Development of a Machine Learning Algorithm to Predict Outcomes among Young Adults with Psychotic Experiences
Principal Investigator: Dr. Jordan DeVylder, Associate Professor, NYU Silver School of Social Work
Co-Investigator: Dr. Katharina Schultebraucks, Associate Professor, Department of Psychiatry, NYU Grossman School of Medicine
Dates of award: 9/1/2024 – 8/31/2025
Amount of award: $60,000
Young adults frequently self-report “psychotic experiences” on community surveys, yet we currently have no effective tools to distinguish youth with transient psychotic experiences from those who will go on to develop schizophrenia-spectrum disorders or other clinically/functionally significant outcomes. Machine learning approaches have been effective in predicting mental health outcomes among other high-risk groups, such as prospectively predicting post-traumatic stress disorder diagnoses among youth exposed to trauma.
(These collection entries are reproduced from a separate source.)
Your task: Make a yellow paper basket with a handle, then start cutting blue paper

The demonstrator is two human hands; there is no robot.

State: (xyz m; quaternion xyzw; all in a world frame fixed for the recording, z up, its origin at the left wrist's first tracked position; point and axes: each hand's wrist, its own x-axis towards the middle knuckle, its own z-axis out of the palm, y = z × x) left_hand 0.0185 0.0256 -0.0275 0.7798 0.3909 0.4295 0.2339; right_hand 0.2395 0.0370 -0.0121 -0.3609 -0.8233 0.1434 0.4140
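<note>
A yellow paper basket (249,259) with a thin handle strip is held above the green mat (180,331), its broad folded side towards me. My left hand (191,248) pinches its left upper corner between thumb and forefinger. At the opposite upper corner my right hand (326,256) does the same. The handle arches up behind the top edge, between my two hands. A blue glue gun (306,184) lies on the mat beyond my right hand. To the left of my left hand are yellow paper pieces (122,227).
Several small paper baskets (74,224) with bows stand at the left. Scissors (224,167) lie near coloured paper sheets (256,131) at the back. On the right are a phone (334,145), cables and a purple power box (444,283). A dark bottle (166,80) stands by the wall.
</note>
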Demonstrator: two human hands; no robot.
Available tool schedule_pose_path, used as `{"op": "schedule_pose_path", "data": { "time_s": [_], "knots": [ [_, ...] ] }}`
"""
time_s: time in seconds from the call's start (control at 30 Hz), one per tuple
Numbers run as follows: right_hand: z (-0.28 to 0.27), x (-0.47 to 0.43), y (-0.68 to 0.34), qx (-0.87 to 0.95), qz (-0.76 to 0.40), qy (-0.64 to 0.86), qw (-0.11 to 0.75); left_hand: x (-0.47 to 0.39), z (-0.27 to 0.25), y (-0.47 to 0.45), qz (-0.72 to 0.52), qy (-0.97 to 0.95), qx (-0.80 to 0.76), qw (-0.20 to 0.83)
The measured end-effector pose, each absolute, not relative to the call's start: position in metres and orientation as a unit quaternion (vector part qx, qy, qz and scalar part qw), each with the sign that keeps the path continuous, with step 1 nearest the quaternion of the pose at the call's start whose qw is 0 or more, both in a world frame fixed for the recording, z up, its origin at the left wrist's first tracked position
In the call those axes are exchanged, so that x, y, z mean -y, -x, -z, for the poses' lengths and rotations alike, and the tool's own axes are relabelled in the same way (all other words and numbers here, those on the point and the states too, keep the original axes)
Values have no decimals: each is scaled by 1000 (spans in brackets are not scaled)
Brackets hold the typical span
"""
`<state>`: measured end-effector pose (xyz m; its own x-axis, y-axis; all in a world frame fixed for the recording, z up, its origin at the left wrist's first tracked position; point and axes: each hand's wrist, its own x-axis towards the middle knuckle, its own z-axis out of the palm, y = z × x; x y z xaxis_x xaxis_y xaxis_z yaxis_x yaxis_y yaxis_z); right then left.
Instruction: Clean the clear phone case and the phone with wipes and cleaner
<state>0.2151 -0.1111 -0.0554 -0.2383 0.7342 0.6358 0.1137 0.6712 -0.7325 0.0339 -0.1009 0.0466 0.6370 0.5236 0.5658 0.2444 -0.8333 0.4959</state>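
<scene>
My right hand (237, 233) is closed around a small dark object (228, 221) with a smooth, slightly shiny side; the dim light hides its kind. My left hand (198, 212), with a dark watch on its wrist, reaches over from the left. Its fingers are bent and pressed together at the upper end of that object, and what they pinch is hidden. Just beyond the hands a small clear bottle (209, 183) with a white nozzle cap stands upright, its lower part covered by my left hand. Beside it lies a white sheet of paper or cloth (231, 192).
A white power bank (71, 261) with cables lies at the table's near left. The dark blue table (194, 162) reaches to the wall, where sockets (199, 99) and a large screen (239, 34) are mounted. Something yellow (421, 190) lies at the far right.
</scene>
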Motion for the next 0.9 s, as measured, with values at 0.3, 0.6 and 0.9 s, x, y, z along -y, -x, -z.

Machine learning applications in psychosis prevention have been limited to automated speech analysis. This newly funded project aims to employ machine learning methods to examine video and audio-recorded data and develop a novel algorithm for predicting persistent psychotic symptoms among young adults. Findings from this pilot study support the development of new clinical tools for evaluating risk for psychosis and related outcomes among young people.